--- Data section ---
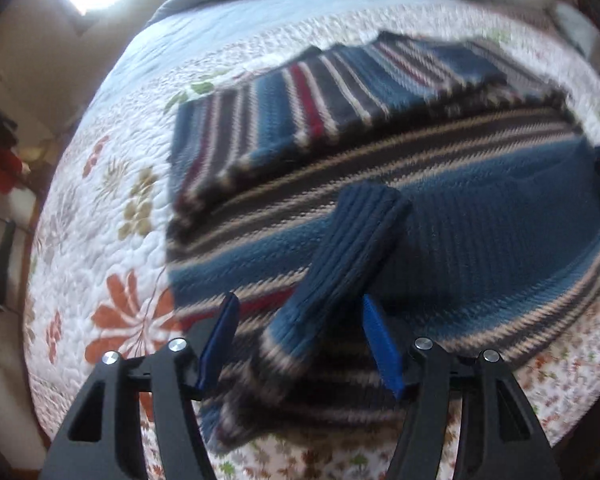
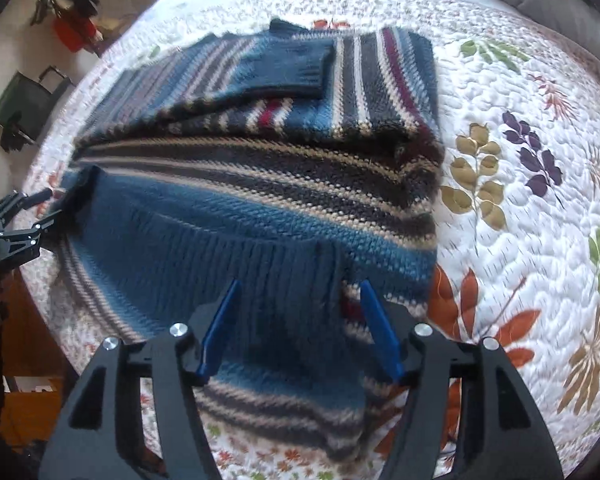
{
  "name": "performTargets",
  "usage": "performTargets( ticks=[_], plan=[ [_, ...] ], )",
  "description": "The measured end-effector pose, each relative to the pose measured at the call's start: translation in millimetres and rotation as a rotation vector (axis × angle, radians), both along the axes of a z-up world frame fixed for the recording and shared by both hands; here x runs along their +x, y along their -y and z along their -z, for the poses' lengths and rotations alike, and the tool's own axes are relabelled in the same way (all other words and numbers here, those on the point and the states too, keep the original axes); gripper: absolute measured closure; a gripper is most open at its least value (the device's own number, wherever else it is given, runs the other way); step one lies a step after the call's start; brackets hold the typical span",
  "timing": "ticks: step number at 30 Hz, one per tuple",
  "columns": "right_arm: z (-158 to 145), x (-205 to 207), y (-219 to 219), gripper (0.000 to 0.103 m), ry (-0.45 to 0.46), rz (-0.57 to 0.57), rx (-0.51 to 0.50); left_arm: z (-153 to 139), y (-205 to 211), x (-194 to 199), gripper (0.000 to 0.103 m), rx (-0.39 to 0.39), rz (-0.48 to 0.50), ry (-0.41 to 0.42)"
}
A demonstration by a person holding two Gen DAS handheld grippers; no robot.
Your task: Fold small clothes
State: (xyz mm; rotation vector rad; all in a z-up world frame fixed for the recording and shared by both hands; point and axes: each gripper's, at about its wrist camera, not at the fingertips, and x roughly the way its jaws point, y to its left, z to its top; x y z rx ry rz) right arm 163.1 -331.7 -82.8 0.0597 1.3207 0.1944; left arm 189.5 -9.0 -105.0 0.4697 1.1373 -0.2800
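Striped sweater (image 1: pixel 480 216) spread on flowered quilt (image 1: pixel 100 216), one sleeve folded across far part. Left gripper (image 1: pixel 298 340) spread, blue fingers (image 1: pixel 220 340) apart either side of ribbed cuff (image 1: pixel 340 264), not pressing it. Right gripper (image 2: pixel 298 328) spread likewise above sweater's near edge, nothing pinched.

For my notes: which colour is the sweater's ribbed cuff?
Plain dark blue, on the ribbed cuff; the left wrist view shows it best.

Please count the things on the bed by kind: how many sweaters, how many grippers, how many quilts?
Striped sweater: 1
Grippers: 2, the left gripper and the right gripper
Floral quilt: 1
Total: 4
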Motion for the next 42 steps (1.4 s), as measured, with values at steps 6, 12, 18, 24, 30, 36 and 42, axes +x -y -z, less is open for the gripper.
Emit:
performTargets(
  ticks=[6,12,18,24,30,36,42],
  plan=[
    [16,1,-2,0.077,-0.035,-0.02,0.011,19,-5,17,0.04,0.003,-0.053,-0.048],
    [-4,-14,8,0.093,0.027,0.002,0.118,8,-35,22,0.089,-0.176,-0.113,-0.13],
    [-39,-25,16,0.093,0.098,0.014,0.183,-28,-72,17,0.09,-0.404,-0.168,-0.118],
    [-84,1,28,0.093,0.193,0.037,0.174,-72,-80,34,0.09,-0.502,-0.155,-0.03],
    [-121,79,34,0.093,0.255,0.071,0.122,-93,-66,105,0.09,-0.509,-0.177,0.043],
    [-108,171,34,0.093,0.219,0.112,0.071,-64,-52,176,0.09,-0.489,-0.246,0.023],
    [-62,229,39,0.093,0.17,0.155,0.036,-24,-45,222,0.09,-0.446,-0.293,-0.014]
  ],
)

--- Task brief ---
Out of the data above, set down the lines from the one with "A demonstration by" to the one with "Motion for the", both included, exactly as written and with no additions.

--- Solution below ---
A demonstration by a person holding two Gen DAS handheld grippers; no robot.
Your task: Fold small clothes
State: (xyz mm; rotation vector rad; all in a z-up world frame fixed for the recording and shared by both hands; point and axes: each gripper's, at about its wrist camera, not at the fingertips, and x roughly the way its jaws point, y to its left, z to its top; x y z rx ry rz) right arm 163.1 -331.7 -82.8 0.0597 1.3207 0.1944; left arm 189.5 -9.0 -105.0 0.4697 1.1373 -0.2800
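Striped sweater (image 1: pixel 480 216) spread on flowered quilt (image 1: pixel 100 216), one sleeve folded across far part. Left gripper (image 1: pixel 298 340) spread, blue fingers (image 1: pixel 220 340) apart either side of ribbed cuff (image 1: pixel 340 264), not pressing it. Right gripper (image 2: pixel 298 328) spread likewise above sweater's near edge, nothing pinched.

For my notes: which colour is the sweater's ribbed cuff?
Plain dark blue, on the ribbed cuff; the left wrist view shows it best.

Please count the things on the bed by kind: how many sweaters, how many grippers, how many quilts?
Striped sweater: 1
Grippers: 2, the left gripper and the right gripper
Floral quilt: 1
Total: 4
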Motion for the next 42 steps (1.4 s), as measured, with values at steps 6, 12, 18, 24, 30, 36 and 42, axes +x -y -z, less is open for the gripper.

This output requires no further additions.